* _Task requirements_:
Repeat nothing but the lines below running from the one containing "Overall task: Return" to the one containing "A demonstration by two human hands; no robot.". Keep both end lines.

━━━━━ Data extracts ━━━━━

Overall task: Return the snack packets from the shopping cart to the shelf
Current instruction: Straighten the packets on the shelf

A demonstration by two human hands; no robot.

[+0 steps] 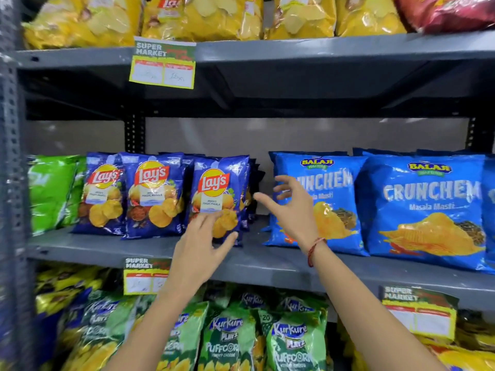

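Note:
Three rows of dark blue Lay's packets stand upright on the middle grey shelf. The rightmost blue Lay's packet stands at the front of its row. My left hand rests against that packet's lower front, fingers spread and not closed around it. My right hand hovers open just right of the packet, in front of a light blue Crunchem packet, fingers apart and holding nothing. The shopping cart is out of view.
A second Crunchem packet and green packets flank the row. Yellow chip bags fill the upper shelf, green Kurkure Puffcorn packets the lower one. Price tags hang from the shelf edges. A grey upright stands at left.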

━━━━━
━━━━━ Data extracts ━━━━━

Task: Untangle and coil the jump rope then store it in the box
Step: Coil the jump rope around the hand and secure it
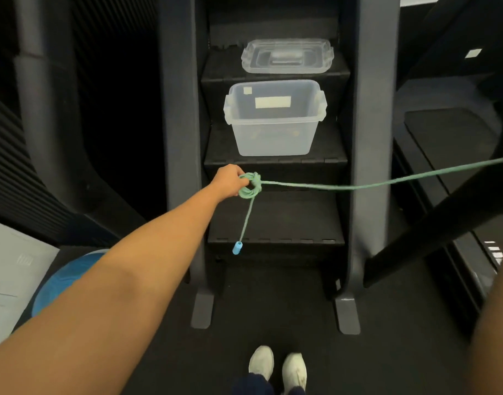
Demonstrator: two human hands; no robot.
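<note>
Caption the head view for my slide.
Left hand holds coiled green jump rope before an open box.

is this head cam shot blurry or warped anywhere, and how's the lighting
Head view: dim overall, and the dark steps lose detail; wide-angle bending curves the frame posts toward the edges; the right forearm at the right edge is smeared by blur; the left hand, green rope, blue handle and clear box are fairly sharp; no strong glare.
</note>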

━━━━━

* _Your response_:
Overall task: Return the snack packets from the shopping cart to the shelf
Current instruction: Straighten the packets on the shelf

A demonstration by two human hands; no robot.

Work on this exercise is complete.